● Your goal
Set down exactly the lines below, starting at the one that contains "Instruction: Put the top" and ending at the one that contains "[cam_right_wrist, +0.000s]", with both of those lines included and nothing else.

Top of Supplied entries

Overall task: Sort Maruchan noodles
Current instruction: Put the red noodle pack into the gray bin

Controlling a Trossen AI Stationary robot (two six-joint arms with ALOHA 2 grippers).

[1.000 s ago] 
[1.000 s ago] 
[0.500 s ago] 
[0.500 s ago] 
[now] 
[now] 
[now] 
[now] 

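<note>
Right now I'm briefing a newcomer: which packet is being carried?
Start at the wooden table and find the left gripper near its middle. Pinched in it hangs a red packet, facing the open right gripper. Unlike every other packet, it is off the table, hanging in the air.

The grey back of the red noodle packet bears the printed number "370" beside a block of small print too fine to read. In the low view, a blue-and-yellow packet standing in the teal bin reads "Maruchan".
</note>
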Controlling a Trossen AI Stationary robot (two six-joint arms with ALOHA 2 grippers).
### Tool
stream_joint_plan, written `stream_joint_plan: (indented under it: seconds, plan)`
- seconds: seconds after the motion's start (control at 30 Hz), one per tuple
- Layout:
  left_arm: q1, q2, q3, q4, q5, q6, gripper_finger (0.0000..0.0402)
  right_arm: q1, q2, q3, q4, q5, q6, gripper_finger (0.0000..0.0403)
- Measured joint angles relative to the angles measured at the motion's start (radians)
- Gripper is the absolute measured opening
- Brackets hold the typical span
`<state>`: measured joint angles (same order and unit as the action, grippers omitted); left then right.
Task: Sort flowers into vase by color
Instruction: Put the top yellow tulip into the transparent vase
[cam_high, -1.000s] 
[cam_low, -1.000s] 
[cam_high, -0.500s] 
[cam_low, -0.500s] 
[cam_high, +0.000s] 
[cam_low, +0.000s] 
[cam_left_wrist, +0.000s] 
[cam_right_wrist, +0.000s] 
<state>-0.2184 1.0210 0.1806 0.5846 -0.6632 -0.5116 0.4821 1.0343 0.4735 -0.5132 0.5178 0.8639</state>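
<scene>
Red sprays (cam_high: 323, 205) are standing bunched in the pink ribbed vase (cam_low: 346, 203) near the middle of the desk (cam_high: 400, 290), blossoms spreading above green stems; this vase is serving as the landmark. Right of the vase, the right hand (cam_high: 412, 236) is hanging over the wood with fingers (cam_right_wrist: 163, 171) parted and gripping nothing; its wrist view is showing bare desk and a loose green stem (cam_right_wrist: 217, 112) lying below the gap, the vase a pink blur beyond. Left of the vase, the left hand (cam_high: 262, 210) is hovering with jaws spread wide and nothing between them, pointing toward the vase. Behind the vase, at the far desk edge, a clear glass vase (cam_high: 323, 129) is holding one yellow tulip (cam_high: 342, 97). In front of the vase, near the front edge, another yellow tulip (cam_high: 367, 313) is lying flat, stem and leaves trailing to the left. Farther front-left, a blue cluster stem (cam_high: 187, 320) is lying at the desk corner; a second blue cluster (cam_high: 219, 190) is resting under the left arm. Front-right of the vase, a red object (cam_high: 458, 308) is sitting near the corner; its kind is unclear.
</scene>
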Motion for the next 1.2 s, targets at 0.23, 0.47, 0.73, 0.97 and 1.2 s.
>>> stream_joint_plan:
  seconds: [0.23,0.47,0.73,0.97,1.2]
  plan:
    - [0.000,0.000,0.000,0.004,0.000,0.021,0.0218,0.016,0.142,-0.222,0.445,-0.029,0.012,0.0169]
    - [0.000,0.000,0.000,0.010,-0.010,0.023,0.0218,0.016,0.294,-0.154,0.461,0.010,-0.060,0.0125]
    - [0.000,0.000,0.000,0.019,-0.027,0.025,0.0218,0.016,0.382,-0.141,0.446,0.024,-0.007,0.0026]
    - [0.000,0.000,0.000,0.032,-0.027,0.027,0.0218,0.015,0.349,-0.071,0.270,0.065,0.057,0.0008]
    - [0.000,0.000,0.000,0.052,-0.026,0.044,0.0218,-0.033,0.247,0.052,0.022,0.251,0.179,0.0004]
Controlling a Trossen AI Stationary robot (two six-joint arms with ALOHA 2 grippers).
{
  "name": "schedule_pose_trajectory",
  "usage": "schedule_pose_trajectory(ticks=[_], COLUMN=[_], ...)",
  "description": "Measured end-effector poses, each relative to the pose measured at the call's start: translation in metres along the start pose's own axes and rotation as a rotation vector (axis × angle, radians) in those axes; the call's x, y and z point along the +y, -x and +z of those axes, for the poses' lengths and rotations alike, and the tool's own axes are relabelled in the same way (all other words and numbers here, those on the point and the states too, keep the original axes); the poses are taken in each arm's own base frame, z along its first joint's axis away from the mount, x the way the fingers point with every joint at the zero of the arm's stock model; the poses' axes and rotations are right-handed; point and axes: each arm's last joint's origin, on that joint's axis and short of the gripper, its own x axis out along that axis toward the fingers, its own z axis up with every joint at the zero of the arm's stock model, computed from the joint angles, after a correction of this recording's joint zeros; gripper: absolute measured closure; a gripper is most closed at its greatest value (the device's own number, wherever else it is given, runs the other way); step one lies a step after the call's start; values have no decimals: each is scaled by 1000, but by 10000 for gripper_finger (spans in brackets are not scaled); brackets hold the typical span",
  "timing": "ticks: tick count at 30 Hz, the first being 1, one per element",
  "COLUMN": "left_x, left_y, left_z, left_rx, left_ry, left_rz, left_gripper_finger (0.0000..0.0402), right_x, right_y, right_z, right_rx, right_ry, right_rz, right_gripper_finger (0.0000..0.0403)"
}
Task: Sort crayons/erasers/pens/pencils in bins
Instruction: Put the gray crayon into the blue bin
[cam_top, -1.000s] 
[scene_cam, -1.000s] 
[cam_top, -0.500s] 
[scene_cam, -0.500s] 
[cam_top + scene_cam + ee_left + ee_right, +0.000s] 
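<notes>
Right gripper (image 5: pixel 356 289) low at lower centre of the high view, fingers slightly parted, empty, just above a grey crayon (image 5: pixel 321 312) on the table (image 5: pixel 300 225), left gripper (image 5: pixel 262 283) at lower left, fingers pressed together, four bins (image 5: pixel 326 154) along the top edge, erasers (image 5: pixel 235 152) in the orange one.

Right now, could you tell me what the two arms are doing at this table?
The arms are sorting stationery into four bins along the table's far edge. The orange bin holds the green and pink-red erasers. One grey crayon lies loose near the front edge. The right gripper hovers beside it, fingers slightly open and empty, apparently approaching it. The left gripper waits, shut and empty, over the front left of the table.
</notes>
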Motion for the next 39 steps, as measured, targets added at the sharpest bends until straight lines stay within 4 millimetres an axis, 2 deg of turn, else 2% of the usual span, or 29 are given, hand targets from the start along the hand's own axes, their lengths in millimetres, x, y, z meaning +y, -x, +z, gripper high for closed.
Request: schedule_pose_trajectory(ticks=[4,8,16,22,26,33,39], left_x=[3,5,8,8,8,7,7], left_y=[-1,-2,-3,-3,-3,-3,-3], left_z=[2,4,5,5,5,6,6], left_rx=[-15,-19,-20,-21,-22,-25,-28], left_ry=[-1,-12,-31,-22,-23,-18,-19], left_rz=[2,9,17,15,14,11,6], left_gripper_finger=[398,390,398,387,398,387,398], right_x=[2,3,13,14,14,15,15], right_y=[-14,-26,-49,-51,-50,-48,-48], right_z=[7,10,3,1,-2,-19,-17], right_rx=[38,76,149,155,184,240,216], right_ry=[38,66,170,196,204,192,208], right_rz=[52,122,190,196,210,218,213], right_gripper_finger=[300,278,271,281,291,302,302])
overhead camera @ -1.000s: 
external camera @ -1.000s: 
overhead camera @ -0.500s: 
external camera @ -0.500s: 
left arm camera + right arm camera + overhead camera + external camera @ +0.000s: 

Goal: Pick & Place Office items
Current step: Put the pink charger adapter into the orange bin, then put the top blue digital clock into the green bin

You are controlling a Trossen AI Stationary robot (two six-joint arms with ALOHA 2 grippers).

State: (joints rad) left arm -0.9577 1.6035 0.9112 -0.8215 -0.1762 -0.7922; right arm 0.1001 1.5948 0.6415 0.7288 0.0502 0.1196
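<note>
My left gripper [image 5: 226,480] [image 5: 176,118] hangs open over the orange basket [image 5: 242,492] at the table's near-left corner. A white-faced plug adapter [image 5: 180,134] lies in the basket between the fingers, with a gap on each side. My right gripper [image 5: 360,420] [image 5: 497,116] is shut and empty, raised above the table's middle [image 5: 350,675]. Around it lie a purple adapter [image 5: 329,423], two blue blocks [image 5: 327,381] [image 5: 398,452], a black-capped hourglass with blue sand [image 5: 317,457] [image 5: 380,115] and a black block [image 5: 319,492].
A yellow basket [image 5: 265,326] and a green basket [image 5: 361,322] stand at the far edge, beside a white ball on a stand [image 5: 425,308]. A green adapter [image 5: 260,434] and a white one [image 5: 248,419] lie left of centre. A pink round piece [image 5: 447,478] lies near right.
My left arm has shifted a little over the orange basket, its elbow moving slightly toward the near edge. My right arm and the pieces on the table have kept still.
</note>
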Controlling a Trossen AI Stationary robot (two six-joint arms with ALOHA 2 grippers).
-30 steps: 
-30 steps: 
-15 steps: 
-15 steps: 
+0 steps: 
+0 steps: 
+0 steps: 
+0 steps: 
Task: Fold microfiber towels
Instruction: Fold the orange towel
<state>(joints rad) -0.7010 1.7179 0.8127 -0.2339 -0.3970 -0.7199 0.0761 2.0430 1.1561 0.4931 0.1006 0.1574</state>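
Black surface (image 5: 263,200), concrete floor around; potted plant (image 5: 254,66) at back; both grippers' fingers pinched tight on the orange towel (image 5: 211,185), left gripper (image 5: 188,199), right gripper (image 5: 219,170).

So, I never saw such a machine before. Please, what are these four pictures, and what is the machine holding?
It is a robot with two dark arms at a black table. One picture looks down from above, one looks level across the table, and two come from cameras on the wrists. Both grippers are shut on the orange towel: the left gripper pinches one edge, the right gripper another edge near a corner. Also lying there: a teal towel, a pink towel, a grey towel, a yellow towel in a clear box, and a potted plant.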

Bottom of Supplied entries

● Output
Instruction: Put the top yellow tulip into the transparent vase
[cam_high, -1.000s] 
[cam_low, -1.000s] 
[cam_high, -0.500s] 
[cam_low, -0.500s] 
[cam_high, +0.000s] 
[cam_low, +0.000s] 
[cam_left_wrist, +0.000s] 
[cam_right_wrist, +0.000s] 

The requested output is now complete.